* [Description of the task]:
In full and without change, transcribe the records below.
─── Material provided
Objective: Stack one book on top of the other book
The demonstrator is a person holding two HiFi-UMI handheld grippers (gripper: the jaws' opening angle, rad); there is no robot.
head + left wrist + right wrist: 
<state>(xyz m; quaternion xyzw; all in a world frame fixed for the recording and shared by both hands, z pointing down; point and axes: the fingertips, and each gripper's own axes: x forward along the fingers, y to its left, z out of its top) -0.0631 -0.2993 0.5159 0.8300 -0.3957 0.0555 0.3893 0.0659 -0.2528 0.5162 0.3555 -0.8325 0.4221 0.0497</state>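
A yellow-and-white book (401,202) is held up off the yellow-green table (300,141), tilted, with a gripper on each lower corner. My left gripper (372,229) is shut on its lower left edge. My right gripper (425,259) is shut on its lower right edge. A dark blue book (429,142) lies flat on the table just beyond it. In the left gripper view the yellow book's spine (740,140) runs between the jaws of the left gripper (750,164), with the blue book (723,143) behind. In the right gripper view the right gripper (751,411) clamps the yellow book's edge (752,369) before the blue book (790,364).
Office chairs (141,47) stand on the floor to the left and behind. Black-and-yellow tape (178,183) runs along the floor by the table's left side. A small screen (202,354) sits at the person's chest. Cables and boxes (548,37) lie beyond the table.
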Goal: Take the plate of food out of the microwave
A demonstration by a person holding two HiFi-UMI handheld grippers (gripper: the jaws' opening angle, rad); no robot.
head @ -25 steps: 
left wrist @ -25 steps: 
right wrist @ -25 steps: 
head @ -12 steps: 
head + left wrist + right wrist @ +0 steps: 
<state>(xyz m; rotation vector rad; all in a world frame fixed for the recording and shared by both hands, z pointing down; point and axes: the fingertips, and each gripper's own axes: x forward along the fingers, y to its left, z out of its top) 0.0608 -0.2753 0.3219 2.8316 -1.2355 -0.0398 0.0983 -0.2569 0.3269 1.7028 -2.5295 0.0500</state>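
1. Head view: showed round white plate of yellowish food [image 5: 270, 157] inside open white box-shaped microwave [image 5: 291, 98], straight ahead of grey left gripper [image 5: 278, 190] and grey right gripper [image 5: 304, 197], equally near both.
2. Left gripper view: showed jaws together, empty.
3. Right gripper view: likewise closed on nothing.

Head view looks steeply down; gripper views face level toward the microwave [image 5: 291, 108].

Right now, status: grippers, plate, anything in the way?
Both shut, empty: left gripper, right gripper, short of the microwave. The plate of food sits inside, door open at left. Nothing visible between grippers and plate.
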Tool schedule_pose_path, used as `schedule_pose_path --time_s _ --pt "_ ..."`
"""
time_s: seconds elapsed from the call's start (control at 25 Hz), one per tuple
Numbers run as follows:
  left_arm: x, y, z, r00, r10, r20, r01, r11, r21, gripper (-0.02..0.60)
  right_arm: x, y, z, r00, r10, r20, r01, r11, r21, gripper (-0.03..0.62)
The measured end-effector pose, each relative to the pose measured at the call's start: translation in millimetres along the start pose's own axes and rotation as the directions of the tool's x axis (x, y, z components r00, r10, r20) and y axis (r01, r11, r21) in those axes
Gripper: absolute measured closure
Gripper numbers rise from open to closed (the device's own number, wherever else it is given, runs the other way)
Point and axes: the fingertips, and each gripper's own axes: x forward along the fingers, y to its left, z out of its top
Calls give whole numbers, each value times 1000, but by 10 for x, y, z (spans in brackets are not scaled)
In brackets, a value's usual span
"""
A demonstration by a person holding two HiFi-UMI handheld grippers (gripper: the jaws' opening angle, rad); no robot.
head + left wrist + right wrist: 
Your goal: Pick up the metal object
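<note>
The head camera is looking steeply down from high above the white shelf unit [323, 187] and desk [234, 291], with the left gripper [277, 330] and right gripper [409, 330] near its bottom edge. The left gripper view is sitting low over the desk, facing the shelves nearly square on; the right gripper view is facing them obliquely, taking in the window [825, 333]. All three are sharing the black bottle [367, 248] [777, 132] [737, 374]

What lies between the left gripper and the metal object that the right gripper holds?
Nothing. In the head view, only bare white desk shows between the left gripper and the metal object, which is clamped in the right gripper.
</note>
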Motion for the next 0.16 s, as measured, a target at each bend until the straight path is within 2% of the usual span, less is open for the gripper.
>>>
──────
* [Exercise solution]:
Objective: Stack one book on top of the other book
The demonstrator is a person holding two HiFi-UMI handheld grippers (gripper: the jaws' opening angle, rad); there is no robot.
head + left wrist + right wrist: 
<state>(xyz m; quaternion xyzw; all in a world frame fixed for the recording and shared by both hands, z pointing down; point and axes: the fingertips, and each gripper's own axes: x forward along the fingers, y to its left, z out of its top) -0.0631 -0.2993 0.5159 0.8300 -0.3957 0.0555 0.3893 0.0659 -0.2528 0.5162 0.3555 -0.8325 0.4221 0.0497</state>
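A yellow-and-white book (401,202) is held up off the yellow-green table (300,141), tilted, with a gripper on each lower corner. My left gripper (372,229) is shut on its lower left edge. My right gripper (425,259) is shut on its lower right edge. A dark blue book (429,142) lies flat on the table just beyond it. In the left gripper view the yellow book's spine (740,140) runs between the jaws of the left gripper (750,164), with the blue book (723,143) behind. In the right gripper view the right gripper (751,411) clamps the yellow book's edge (752,369) before the blue book (790,364).
Office chairs (141,47) stand on the floor to the left and behind. Black-and-yellow tape (178,183) runs along the floor by the table's left side. A small screen (202,354) sits at the person's chest. Cables and boxes (548,37) lie beyond the table.
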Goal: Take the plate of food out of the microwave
A demonstration by a person holding two HiFi-UMI handheld grippers (gripper: the jaws' opening angle, rad); no robot.
head @ -25 steps: 
left wrist @ -25 steps: 
right wrist @ -25 steps: 
head @ -12 steps: 
head + left wrist + right wrist @ +0 steps: 
<state>(xyz m; rotation vector rad; all in a world frame fixed for the recording and shared by both hands, z pointing down; point and axes: the fingertips, and each gripper's own axes: x forward along the fingers, y to its left, z out of its top) 0.0608 -0.2753 0.3219 2.8316 -1.2355 -0.0398 0.0983 -0.2569 0.3269 1.7028 -2.5295 0.0500</state>
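1. Head view: showed round white plate of yellowish food [image 5: 270, 157] inside open white box-shaped microwave [image 5: 291, 98], straight ahead of grey left gripper [image 5: 278, 190] and grey right gripper [image 5: 304, 197], equally near both.
2. Left gripper view: showed jaws together, empty.
3. Right gripper view: likewise closed on nothing.

Head view looks steeply down; gripper views face level toward the microwave [image 5: 291, 108].

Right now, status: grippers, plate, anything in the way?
Both shut, empty: left gripper, right gripper, short of the microwave. The plate of food sits inside, door open at left. Nothing visible between grippers and plate.
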Tool schedule_pose_path, used as `schedule_pose_path --time_s _ --pt "_ ..."`
"""
time_s: seconds elapsed from the call's start (control at 25 Hz), one per tuple
Numbers run as follows:
  left_arm: x, y, z, r00, r10, r20, r01, r11, r21, gripper (-0.02..0.60)
  right_arm: x, y, z, r00, r10, r20, r01, r11, r21, gripper (-0.03..0.62)
The measured end-effector pose, each relative to the pose measured at the call's start: translation in millimetres along the start pose's own axes and rotation as the directions of the tool's x axis (x, y, z components r00, r10, r20) and y axis (r01, r11, r21) in those axes
Gripper: absolute measured closure
Gripper numbers rise from open to closed (the device's own number, wherever else it is given, runs the other way)
Point and axes: the fingertips, and each gripper's own axes: x forward along the fingers, y to its left, z out of its top
Calls give whole numbers, each value times 1000, but by 10 for x, y, z (spans in brackets are not scaled)
In brackets, a value's usual span
"""
A demonstration by a person holding two HiFi-UMI handheld grippers (gripper: the jaws' opening angle, rad); no robot.
head + left wrist + right wrist: 
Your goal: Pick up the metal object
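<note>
The head camera is looking steeply down from high above the white shelf unit [323, 187] and desk [234, 291], with the left gripper [277, 330] and right gripper [409, 330] near its bottom edge. The left gripper view is sitting low over the desk, facing the shelves nearly square on; the right gripper view is facing them obliquely, taking in the window [825, 333]. All three are sharing the black bottle [367, 248] [777, 132] [737, 374]

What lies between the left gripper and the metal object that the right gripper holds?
Nothing. In the head view, only bare white desk shows between the left gripper and the metal object, which is clamped in the right gripper.
</note>
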Motion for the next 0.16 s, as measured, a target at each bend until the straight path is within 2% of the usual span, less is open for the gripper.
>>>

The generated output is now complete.